PROVIDED DATA:
===============
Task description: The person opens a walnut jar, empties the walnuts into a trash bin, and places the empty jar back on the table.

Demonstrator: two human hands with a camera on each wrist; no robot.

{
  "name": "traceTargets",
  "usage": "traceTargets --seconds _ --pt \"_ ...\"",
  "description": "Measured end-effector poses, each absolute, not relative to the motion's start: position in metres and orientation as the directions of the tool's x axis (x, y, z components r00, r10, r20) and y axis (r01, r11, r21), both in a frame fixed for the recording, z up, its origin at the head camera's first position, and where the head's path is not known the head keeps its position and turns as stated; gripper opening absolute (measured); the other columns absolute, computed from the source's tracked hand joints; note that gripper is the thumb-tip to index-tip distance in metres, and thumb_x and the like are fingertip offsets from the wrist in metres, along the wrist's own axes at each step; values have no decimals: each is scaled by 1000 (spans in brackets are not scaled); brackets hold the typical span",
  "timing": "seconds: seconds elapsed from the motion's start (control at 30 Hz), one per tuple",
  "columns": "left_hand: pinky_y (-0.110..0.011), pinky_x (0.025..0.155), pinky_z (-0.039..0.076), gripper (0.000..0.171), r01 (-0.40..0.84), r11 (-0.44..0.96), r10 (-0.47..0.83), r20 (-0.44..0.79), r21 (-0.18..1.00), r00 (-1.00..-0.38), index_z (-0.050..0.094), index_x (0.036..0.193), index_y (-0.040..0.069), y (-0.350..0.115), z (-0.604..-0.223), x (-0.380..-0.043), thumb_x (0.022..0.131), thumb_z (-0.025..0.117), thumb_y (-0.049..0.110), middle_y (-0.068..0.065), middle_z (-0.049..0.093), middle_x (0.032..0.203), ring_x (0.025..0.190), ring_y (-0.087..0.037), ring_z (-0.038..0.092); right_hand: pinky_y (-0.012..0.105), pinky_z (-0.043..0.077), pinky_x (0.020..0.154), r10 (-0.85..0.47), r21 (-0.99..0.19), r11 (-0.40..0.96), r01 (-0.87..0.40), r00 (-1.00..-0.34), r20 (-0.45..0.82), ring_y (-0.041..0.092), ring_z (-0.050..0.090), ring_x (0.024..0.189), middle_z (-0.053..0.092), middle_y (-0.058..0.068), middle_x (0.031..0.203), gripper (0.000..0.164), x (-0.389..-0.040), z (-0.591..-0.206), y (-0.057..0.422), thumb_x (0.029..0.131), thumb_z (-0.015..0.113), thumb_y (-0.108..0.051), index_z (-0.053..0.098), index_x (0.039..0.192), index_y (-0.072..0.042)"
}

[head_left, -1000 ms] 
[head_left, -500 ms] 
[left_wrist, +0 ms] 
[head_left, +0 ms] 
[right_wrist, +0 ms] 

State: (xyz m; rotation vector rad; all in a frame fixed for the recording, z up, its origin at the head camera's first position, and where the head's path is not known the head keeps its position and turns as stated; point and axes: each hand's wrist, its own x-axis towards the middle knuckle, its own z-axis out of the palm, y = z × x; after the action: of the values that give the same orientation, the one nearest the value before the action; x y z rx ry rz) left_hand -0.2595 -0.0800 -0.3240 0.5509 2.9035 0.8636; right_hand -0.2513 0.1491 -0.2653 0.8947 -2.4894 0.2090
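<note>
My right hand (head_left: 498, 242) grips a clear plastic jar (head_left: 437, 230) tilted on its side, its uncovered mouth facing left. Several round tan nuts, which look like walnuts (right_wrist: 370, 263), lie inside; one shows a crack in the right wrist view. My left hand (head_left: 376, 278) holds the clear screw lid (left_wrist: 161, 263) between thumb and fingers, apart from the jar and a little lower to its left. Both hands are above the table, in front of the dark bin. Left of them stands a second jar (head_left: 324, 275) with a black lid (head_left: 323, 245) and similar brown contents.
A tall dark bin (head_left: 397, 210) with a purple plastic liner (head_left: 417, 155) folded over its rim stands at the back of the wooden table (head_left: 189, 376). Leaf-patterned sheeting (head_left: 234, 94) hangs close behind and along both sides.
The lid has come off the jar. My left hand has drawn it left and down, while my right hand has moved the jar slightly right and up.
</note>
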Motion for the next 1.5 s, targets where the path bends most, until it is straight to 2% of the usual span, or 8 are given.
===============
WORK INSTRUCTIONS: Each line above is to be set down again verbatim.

OUTPUT OF THE TASK:
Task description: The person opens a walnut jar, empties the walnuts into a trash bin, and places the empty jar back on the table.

Demonstrator: two human hands with a camera on each wrist; no robot.

{
  "name": "traceTargets",
  "usage": "traceTargets --seconds _ --pt \"_ ...\"",
  "description": "Measured end-effector poses, each absolute, not relative to the motion's start: position in metres and orientation as the directions of the tool's x axis (x, y, z components r00, r10, r20) and y axis (r01, r11, r21), both in a frame fixed for the recording, z up, its origin at the head camera's first position, and where the head's path is not known the head keeps its position and turns as stated; gripper opening absolute (measured); the other columns absolute, computed from the source's tracked hand joints; note that gripper is the thumb-tip to index-tip distance in metres, and thumb_x and the like are fingertip offsets from the wrist in metres, along the wrist's own axes at each step; values have no decimals: each is scaled by 1000 (spans in brackets are not scaled); brackets hold the typical span",
  "timing": "seconds: seconds elapsed from the motion's start (control at 30 Hz), one per tuple",
  "columns": "left_hand: pinky_y (-0.110..0.011), pinky_x (0.025..0.155), pinky_z (-0.039..0.076), gripper (0.000..0.171), r01 (-0.40..0.84), r11 (-0.44..0.96), r10 (-0.47..0.83), r20 (-0.44..0.79), r21 (-0.18..1.00), r00 (-1.00..-0.38), index_z (-0.050..0.094), index_x (0.036..0.193), index_y (-0.040..0.069), y (-0.350..0.115), z (-0.604..-0.223), x (-0.380..-0.043), thumb_x (0.022..0.131), thumb_z (-0.025..0.117), thumb_y (-0.049..0.110), middle_y (-0.068..0.065), middle_z (-0.049..0.093), middle_x (0.032..0.203), ring_x (0.025..0.190), ring_y (-0.087..0.037), ring_z (-0.038..0.092); right_hand: pinky_y (-0.012..0.105), pinky_z (-0.043..0.077), pinky_x (0.020..0.154), r10 (-0.85..0.47), r21 (-0.99..0.19), r11 (-0.40..0.96), r01 (-0.87..0.40), r00 (-1.00..-0.34), r20 (-0.45..0.82), ring_y (-0.041..0.092), ring_z (-0.050..0.090), ring_x (0.024..0.189), middle_z (-0.053..0.092), middle_y (-0.058..0.068), middle_x (0.031..0.203), gripper (0.000..0.164), x (-0.389..-0.040), z (-0.591..-0.206), y (-0.057..0.422), thumb_x (0.029..0.131), thumb_z (-0.015..0.113), thumb_y (-0.108..0.051), index_z (-0.053..0.098), index_x (0.039..0.192), index_y (-0.072..0.042)"
}

[head_left, -1000 ms] 
[head_left, -500 ms] 
[left_wrist, +0 ms] 
[head_left, +0 ms] 
[right_wrist, +0 ms] 

State: (xyz m; rotation vector rad; all in a frame fixed for the recording, z up, its origin at the head camera's first position, and where the head's path is not known the head keeps its position and turns as stated; point and axes: each hand's wrist, its own x-axis towards the middle knuckle, its own z-axis out of the palm, y = z × x; after the action: of the values that give the same orientation, the one nearest the value before the action; x y z rx ry rz) left_hand -0.2595 -0.0800 -0.3240 0.5509 2.9035 0.8636; right_hand -0.2513 0.1491 -0.2653 0.8947 -2.4894 0.2090
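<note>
My right hand (head_left: 498, 242) grips a clear plastic jar (head_left: 437, 230) tilted on its side, its uncovered mouth facing left. Several round tan nuts, which look like walnuts (right_wrist: 370, 263), lie inside; one shows a crack in the right wrist view. My left hand (head_left: 376, 278) holds the clear screw lid (left_wrist: 161, 263) between thumb and fingers, apart from the jar and a little lower to its left. Both hands are above the table, in front of the dark bin. Left of them stands a second jar (head_left: 324, 275) with a black lid (head_left: 323, 245) and similar brown contents.
A tall dark bin (head_left: 397, 210) with a purple plastic liner (head_left: 417, 155) folded over its rim stands at the back of the wooden table (head_left: 189, 376). Leaf-patterned sheeting (head_left: 234, 94) hangs close behind and along both sides.
The lid has come off the jar. My left hand has drawn it left and down, while my right hand has moved the jar slightly right and up.
</note>
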Motion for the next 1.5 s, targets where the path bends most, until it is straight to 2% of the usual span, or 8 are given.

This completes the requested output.